鈍想愚感

何にでも興味を持つ一介の市井人。40年間をサラリーマンとして過ごしてきた経験を元に身の回りの出来事を勝手気ままに切る

第1段の幕が下りただけのコンビニ弁当戦争

2009-07-01 | Weblog
 コンビニ最大手のセブンーイレブン・ジャパンは1日から加盟店だけが負担していた弁当やサンドイッチなど食品類の廃棄損失を本部が負担する。負担割合は仕入れ原価の15%で、加盟店の廃棄損失を本部が負担するのは大手コンビニではセブンーイレブンが初めて。この廃棄損失の負担は先に公正取引委員会が加盟店に対する食品類の価格統制を実施していたとして排除命令を出していたのに対応したもので、世論の環境問題への関心の高まりに対する配慮がセブンーイレブンを折れさせたようだが、低成長時代へ入ってコンビニの売り上げが伸びなくなってきているだけにさらなる措置が必要となりそうな見通しである。

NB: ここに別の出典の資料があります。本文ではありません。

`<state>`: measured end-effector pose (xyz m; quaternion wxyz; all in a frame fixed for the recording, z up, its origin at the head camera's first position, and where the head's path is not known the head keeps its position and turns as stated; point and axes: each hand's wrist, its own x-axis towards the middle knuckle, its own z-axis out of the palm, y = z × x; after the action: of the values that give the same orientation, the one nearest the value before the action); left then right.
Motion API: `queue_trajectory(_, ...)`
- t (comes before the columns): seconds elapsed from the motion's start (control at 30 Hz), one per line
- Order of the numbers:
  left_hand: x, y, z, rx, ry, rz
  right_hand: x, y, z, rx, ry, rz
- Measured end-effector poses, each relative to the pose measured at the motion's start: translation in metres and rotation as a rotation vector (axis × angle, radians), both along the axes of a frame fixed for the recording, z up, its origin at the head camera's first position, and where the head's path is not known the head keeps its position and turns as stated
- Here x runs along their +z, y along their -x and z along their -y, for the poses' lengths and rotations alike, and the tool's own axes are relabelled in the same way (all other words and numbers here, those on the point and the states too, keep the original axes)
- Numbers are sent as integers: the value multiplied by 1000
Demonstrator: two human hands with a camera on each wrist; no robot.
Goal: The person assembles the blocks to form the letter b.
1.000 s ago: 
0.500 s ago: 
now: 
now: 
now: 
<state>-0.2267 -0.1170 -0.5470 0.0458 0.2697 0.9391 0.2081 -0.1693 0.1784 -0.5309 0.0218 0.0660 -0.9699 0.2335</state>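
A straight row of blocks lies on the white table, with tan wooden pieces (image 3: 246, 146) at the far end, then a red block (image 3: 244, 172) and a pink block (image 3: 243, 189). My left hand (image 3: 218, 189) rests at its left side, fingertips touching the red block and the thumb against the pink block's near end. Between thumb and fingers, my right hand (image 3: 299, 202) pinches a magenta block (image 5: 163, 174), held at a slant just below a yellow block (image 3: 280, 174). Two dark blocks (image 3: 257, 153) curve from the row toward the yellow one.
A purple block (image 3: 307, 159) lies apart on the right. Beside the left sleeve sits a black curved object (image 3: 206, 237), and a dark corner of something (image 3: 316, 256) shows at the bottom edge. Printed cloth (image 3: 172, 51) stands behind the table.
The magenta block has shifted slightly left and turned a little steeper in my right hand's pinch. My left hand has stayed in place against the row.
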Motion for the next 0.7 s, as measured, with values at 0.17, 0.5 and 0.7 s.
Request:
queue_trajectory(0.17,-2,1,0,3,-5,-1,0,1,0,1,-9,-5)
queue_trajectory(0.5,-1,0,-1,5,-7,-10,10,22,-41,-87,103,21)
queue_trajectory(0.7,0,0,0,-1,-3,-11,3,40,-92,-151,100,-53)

 セブンーイレブンと加盟店の契約については以前に公正取引委員会がセブンーイレブン側に対して加盟店に対する不当な契約をしている、として指摘したことがあった。この時は契約自体には法的な問題がないとして、セブンーイレブン本部が突っぱねたような記憶がある。一部の加盟店が法廷闘争に持ち込んで、いまだに係争中のものもあるようにも記憶している。
 ところが、今回の弁当、サンドイッチなど売れ残った食品類の廃棄問題についてはセブンーイレブン側は当初から井阪隆一社長が会見に臨み、殊勝に「善後策を検討します」と語っていて、印象が違っていた。

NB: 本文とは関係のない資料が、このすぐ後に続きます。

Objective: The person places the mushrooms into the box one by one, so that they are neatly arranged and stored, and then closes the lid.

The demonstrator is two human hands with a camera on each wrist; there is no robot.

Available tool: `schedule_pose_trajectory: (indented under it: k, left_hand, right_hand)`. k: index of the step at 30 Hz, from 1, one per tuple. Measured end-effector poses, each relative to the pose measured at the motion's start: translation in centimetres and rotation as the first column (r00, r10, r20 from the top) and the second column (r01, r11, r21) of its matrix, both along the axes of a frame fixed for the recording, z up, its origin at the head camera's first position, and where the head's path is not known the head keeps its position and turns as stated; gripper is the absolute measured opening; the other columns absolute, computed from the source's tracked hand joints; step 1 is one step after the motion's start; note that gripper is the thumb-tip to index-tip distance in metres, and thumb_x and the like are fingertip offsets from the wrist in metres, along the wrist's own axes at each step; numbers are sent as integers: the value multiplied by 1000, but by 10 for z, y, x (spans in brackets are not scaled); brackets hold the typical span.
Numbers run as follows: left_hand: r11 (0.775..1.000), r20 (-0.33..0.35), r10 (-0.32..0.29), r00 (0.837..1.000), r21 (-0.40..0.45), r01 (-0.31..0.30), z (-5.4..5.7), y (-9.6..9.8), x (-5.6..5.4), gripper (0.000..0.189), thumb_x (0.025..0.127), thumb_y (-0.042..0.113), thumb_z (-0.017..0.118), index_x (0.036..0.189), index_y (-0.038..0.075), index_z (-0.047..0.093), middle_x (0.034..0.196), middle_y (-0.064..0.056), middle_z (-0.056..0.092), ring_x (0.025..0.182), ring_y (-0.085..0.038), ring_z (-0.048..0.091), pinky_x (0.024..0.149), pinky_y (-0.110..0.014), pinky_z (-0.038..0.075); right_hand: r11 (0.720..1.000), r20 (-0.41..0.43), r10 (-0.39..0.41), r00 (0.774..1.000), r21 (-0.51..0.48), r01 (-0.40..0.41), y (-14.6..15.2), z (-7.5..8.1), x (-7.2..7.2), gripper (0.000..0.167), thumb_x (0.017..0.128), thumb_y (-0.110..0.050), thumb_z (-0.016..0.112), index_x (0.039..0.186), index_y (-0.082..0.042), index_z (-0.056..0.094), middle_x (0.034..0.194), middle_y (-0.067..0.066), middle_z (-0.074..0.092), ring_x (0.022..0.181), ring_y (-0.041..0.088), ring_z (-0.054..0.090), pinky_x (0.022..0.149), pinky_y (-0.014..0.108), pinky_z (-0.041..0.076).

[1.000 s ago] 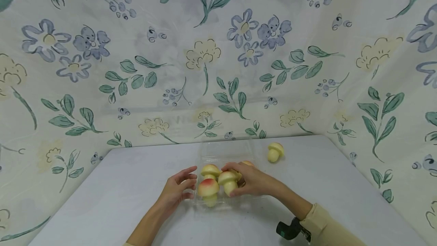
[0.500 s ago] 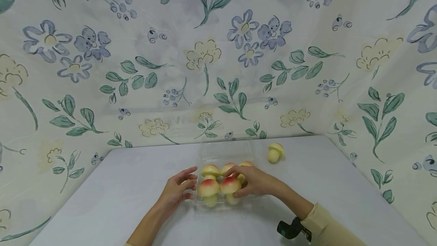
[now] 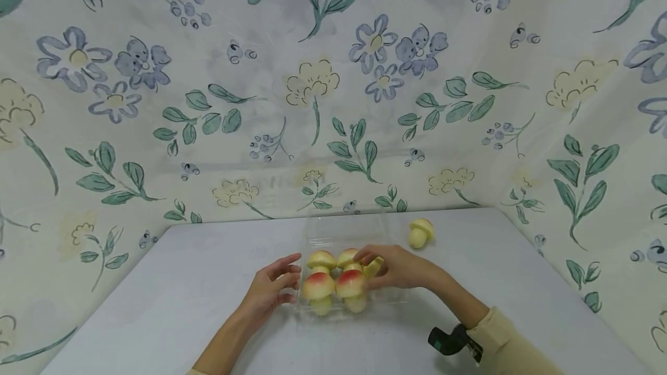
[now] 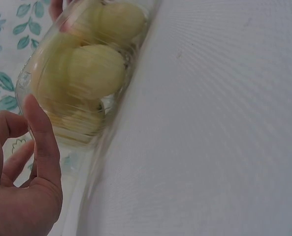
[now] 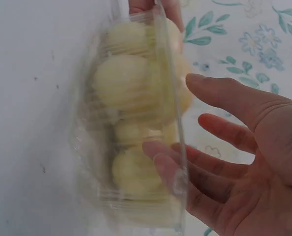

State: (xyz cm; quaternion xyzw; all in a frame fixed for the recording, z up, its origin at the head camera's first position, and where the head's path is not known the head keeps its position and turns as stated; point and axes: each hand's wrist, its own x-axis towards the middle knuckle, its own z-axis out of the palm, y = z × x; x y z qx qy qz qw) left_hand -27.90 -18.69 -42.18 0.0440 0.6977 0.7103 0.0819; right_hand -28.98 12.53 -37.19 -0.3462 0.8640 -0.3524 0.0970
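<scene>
A clear plastic box (image 3: 312,242) stands on the table, holding several yellow mushroom-shaped pieces with red-tinged caps. Two of them, a front left mushroom (image 3: 318,287) and a front right mushroom (image 3: 351,283), show their caps and stems; others sit behind, one partly covered by my right hand. At the box's left wall is my left hand (image 3: 271,285), its loosely bent fingers (image 4: 45,142) right at the clear side. My right hand (image 3: 403,268) hovers over the box's right part, fingers spread beside the front right mushroom and gripping nothing; its thumb (image 5: 219,91) lies close to a cap.
One more mushroom (image 3: 420,233) rests on the table behind and right of the box. The box's clear lid (image 3: 344,227) stands raised at the back. Floral cloth (image 3: 312,85) hangs behind the white table (image 3: 198,282). A dark device (image 3: 448,340) is strapped at the right wrist.
The front right mushroom, earlier tilted in my right hand's fingers, now rests in the box beside the front left one. My right hand has let go and shifted right; the left has stayed.
</scene>
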Motion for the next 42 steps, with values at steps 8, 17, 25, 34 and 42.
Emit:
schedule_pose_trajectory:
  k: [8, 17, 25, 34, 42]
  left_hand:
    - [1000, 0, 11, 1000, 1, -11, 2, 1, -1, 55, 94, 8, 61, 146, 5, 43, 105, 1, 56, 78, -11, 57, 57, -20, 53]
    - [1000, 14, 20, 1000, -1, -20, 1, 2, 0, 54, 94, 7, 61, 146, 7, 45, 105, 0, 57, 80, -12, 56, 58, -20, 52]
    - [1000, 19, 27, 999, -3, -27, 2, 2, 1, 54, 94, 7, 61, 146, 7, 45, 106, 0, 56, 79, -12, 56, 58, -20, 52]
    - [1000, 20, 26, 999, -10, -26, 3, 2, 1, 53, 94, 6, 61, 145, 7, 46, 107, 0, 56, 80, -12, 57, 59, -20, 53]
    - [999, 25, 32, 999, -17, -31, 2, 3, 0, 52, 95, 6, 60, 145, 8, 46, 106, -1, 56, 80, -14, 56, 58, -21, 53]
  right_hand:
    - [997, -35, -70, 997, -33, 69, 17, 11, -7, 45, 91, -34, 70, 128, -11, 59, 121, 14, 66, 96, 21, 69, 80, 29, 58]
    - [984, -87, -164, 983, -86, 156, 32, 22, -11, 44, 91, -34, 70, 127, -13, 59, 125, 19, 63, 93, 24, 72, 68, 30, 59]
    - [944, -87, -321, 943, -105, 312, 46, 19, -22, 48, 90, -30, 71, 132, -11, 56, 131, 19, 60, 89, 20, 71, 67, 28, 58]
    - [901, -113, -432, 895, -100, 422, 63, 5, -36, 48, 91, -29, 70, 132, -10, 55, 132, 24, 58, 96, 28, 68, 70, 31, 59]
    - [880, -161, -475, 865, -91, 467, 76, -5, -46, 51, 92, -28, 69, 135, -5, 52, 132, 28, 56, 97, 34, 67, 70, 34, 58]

 というのも順調に市場が広がっていたコンビニ業界も昨年のリーマン・ショック以来、市場の伸びに陰りが見られるようになって、生き残り競争の時代に入ったことと、弁当など食品の廃棄が環境面で問題視されるようになってきたこともある。 業界筋の調べによると、セブンーイレブン加盟店1店舗当たりの食品の廃棄は1日11-12キログラムあり、年間530万円もの廃棄費用を負担している、という。加盟店の負担もさることながら、年間で全店舗で4億2000万食もの弁当を廃棄しているという資源の無駄遣いが問題にされている。なおかつ07年に改正された資源リサイクル法ではリサイクル率をさらに35~40%アップすることを求められている。
 こんな状況のなかで、加盟店に対し、経済的な負担をい強いているのみならず、環境に無関心んば企業とのレッテルを貼られでもしたら、一挙に売上高競争から落ちてしまうのは目に見えている。もちろん、一部の加盟店が実施している売れ残り弁当の値下げ販売を阻止して、スーパー並みの値下げ競争に巻き込まれないようにするねらいもある。
 これによるセブンーイレブンの年間100億円にのぼる見込みであるが、09年2月期の業績、売上高5407億円、経常利益1879億円からすればそれほどの負担ではないが、問題はこれですべて解決したわけではないことだ。確かに加盟店の廃棄費用が年間負担額が80万円くらい軽くはなるが、その分セブンーイレブン本部の加盟店に対する統制が強まることになるだろうし、加盟店側の値下げ販売が一掃されるとはとても思えない。
 いずれ、第2弾の追加措置が必要になってくるのは必定で、公正取引委員会も加わってのコンビニ戦争が見られることだろう。